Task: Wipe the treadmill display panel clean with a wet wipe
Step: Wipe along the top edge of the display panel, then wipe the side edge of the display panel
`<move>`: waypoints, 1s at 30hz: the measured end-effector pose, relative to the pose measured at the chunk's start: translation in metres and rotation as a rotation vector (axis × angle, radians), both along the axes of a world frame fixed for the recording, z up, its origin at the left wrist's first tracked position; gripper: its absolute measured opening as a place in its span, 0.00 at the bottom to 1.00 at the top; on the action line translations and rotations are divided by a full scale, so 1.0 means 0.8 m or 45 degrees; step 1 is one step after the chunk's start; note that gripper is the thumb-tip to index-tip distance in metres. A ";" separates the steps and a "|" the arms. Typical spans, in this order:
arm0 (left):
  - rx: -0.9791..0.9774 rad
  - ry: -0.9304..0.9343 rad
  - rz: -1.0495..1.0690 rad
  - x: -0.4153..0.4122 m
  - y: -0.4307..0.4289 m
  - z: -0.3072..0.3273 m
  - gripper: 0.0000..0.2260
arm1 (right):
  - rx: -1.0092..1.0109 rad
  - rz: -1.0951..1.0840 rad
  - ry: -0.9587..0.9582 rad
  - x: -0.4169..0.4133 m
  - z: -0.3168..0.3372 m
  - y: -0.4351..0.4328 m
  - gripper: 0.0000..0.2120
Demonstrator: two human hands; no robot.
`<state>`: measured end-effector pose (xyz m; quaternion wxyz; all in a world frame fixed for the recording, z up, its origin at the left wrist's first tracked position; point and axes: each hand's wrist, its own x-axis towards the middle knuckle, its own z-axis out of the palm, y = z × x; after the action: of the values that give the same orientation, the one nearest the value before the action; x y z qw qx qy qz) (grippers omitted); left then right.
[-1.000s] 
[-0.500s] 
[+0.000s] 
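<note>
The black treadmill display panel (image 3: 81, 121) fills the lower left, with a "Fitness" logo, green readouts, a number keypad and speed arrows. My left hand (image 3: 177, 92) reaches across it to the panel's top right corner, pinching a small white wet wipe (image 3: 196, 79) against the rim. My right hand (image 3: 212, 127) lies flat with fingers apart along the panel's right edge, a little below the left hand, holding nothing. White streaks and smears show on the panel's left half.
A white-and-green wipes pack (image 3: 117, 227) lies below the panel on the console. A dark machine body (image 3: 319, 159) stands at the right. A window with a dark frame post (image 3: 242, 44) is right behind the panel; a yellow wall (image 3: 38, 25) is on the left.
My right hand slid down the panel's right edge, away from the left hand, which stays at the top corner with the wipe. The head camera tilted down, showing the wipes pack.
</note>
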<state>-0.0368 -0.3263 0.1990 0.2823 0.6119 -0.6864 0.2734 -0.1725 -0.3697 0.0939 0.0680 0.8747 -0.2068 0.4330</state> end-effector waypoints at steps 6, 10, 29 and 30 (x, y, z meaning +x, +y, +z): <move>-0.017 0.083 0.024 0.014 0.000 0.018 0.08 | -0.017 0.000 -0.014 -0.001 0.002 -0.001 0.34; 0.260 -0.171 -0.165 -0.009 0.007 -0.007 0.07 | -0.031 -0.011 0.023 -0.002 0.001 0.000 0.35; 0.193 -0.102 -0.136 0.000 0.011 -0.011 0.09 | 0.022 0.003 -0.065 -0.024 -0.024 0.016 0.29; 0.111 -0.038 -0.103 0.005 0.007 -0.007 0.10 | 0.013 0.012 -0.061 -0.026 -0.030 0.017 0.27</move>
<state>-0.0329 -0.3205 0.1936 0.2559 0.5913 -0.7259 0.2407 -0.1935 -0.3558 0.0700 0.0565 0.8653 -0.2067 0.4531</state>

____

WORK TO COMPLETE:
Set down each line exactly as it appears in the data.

RESPONSE BOX:
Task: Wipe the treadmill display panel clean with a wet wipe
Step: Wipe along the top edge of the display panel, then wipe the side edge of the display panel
`<move>`: waypoints, 1s at 30hz: the measured end-effector pose, relative to the pose measured at the chunk's start: translation in metres and rotation as a rotation vector (axis × angle, radians), both along the axes of a world frame fixed for the recording, z up, its origin at the left wrist's first tracked position; gripper: its absolute measured opening as a place in its span, 0.00 at the bottom to 1.00 at the top; on the action line translations and rotations are divided by a full scale, so 1.0 means 0.8 m or 45 degrees; step 1 is one step after the chunk's start; note that gripper is the thumb-tip to index-tip distance in metres. A ";" separates the steps and a "|" the arms. Typical spans, in this order:
arm0 (left):
  - rx: -0.9791..0.9774 rad
  - ry: -0.9304..0.9343 rad
  - rz: -1.0495..1.0690 rad
  - x: -0.4153..0.4122 m
  - y: -0.4307..0.4289 m
  - z: -0.3072..0.3273 m
  - gripper: 0.0000..0.2260
arm1 (right):
  - rx: -1.0092..1.0109 rad
  - rz: -1.0951..1.0840 rad
  - ry: -0.9587..0.9582 rad
  - x: -0.4169..0.4133 m
  - z: -0.3168..0.3372 m
  - y: -0.4351..0.4328 m
  - gripper: 0.0000..0.2120
Demonstrator: two human hands; no robot.
`<state>`: measured end-effector pose (xyz m; quaternion wxyz; all in a world frame fixed for the recording, z up, its origin at the left wrist's first tracked position; point and axes: each hand's wrist, its own x-axis towards the middle knuckle, its own z-axis out of the palm, y = z × x; after the action: of the values that give the same orientation, the one nearest the value before the action; x y z qw qx qy qz) (grippers omitted); left then right.
[-1.000s] 
[-0.500s] 
[+0.000s] 
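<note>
The black treadmill display panel (image 3: 81, 121) fills the lower left, with a "Fitness" logo, green readouts, a number keypad and speed arrows. My left hand (image 3: 177, 92) reaches across it to the panel's top right corner, pinching a small white wet wipe (image 3: 196, 79) against the rim. My right hand (image 3: 212, 127) lies flat with fingers apart along the panel's right edge, a little below the left hand, holding nothing. White streaks and smears show on the panel's left half.
A white-and-green wipes pack (image 3: 117, 227) lies below the panel on the console. A dark machine body (image 3: 319, 159) stands at the right. A window with a dark frame post (image 3: 242, 44) is right behind the panel; a yellow wall (image 3: 38, 25) is on the left.
My right hand slid down the panel's right edge, away from the left hand, which stays at the top corner with the wipe. The head camera tilted down, showing the wipes pack.
</note>
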<state>-0.0368 -0.3263 0.1990 0.2823 0.6119 -0.6864 0.2734 -0.1725 -0.3697 0.0939 0.0680 0.8747 -0.2068 0.4330</state> end-effector waypoints at steps 6, 10, 29 and 30 (x, y, z meaning +x, +y, +z): <move>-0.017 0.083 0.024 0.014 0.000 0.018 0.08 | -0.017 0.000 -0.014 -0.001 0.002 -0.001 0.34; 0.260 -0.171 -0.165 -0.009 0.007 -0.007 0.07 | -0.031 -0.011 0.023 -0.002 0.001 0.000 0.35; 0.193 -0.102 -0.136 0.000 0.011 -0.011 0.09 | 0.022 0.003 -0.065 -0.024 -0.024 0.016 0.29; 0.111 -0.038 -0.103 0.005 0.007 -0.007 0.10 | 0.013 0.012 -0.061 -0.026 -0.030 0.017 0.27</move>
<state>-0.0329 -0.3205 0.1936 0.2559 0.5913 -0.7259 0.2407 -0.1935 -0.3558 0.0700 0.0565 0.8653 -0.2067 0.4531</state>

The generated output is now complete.